» **TO DO**
Your answer should be one number: how many lines below have the word "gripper".

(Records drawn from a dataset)
# # # # #
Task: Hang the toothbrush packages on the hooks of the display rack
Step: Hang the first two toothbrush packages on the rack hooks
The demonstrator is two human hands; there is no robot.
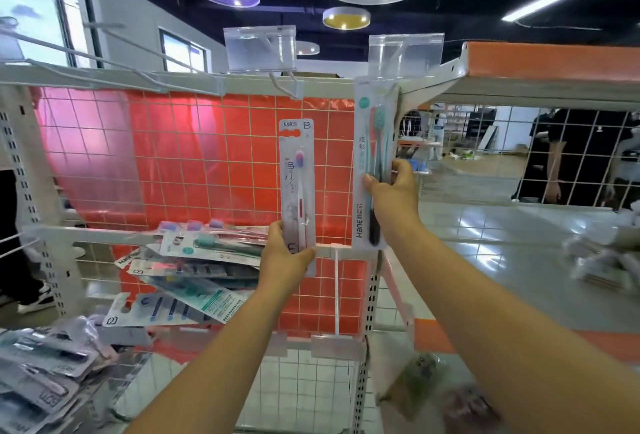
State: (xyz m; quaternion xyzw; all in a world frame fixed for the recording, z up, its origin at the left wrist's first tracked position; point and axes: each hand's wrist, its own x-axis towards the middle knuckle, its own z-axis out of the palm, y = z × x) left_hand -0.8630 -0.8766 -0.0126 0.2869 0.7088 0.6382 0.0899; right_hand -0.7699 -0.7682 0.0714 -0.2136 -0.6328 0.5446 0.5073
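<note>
My left hand (285, 253) grips the bottom of a white toothbrush package (297, 170) with one pink-and-purple brush, held upright in front of the red grid panel (173, 156). Its top sits below an empty white hook (285, 85) under a clear label holder (259, 49). My right hand (393, 191) holds the middle of a taller teal Hane toothbrush package (372, 142). That package's top reaches the hook under the second clear label holder (405, 54); whether it hangs on the hook I cannot tell.
Several toothbrush packages (194, 260) lie heaped on lower hooks at the left, more packages (41, 364) at the bottom left. A lower white hook (336, 291) juts toward me. An orange shelf (554, 63) runs right. People stand behind the wire grid.
</note>
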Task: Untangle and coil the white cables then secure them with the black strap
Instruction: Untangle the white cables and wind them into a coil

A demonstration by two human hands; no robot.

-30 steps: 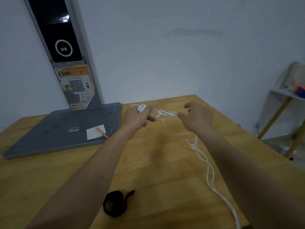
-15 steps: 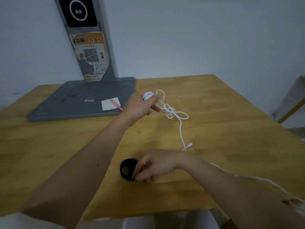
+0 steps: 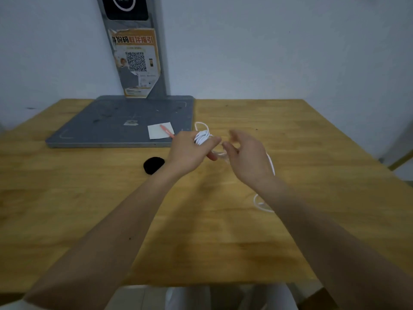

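Note:
My left hand (image 3: 187,151) grips a small coil of white cable (image 3: 202,137) above the middle of the wooden table (image 3: 89,198). My right hand (image 3: 248,157) hovers just right of it, its fingers blurred by motion. A strand of the cable runs from the coil through this hand. The loose cable then drops behind the right wrist and ends in a loop on the table (image 3: 260,203). The black strap (image 3: 153,165) lies flat on the table, just left of my left wrist, with neither hand touching it.
A grey metal base plate (image 3: 111,128) with an upright post (image 3: 134,52) stands at the back left. A white paper slip (image 3: 159,130) and a red pen (image 3: 166,130) lie on it. The table's front edge is near my body.
My right hand has left the black strap and risen to the cable beside my left hand. The strap now lies farther back, left of my left wrist.

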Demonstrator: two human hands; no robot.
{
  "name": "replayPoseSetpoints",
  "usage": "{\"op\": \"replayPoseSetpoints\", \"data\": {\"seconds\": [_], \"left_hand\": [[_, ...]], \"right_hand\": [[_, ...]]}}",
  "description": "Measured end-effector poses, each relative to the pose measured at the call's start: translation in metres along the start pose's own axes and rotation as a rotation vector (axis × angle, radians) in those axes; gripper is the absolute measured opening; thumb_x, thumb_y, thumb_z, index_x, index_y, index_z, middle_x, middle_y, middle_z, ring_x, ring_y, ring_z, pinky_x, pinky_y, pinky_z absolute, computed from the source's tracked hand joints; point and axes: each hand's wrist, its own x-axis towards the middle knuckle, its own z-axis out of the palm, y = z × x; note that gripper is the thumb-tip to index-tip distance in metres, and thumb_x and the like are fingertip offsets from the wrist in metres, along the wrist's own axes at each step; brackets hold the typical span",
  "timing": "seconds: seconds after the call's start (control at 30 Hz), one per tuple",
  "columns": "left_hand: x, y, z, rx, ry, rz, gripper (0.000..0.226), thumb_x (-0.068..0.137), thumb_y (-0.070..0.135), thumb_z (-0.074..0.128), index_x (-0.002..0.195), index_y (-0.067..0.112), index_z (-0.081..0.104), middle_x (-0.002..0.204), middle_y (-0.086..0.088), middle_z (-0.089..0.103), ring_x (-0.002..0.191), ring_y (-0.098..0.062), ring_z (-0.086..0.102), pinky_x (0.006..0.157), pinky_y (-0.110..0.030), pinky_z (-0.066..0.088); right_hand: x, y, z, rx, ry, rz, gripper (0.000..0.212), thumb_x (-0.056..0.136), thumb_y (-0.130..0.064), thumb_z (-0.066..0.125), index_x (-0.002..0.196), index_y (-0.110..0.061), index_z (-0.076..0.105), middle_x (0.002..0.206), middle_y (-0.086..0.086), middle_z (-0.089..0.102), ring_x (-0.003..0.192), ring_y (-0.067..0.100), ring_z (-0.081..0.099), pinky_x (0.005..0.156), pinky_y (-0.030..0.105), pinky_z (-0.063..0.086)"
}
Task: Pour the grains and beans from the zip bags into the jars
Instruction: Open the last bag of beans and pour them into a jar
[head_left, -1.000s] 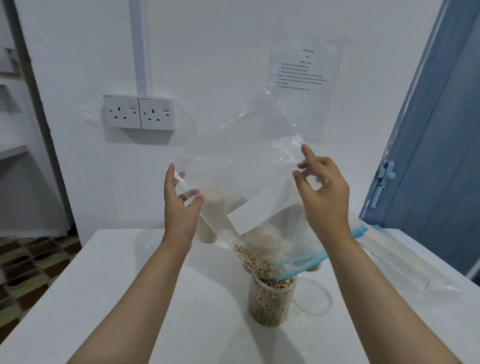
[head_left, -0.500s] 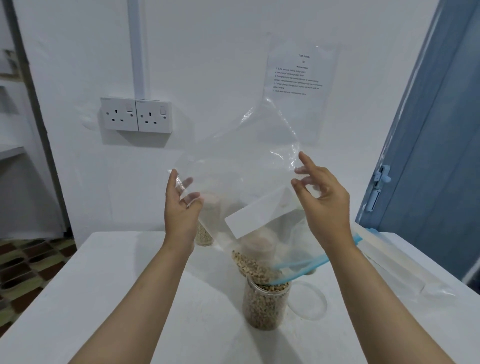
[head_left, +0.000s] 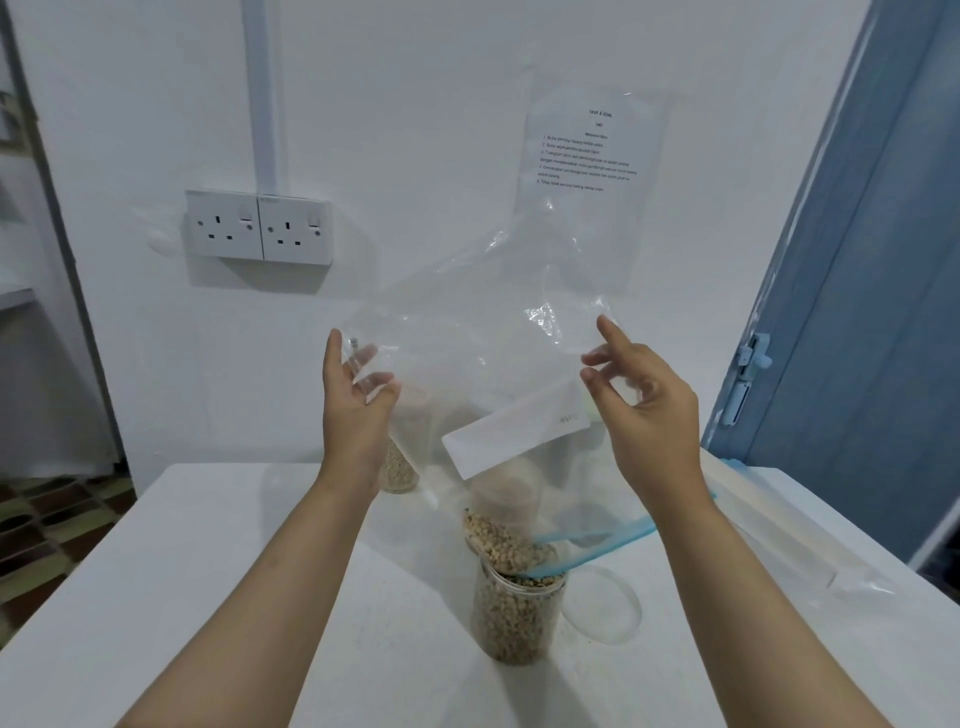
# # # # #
» **RESPONSE TO THIS TASK**
2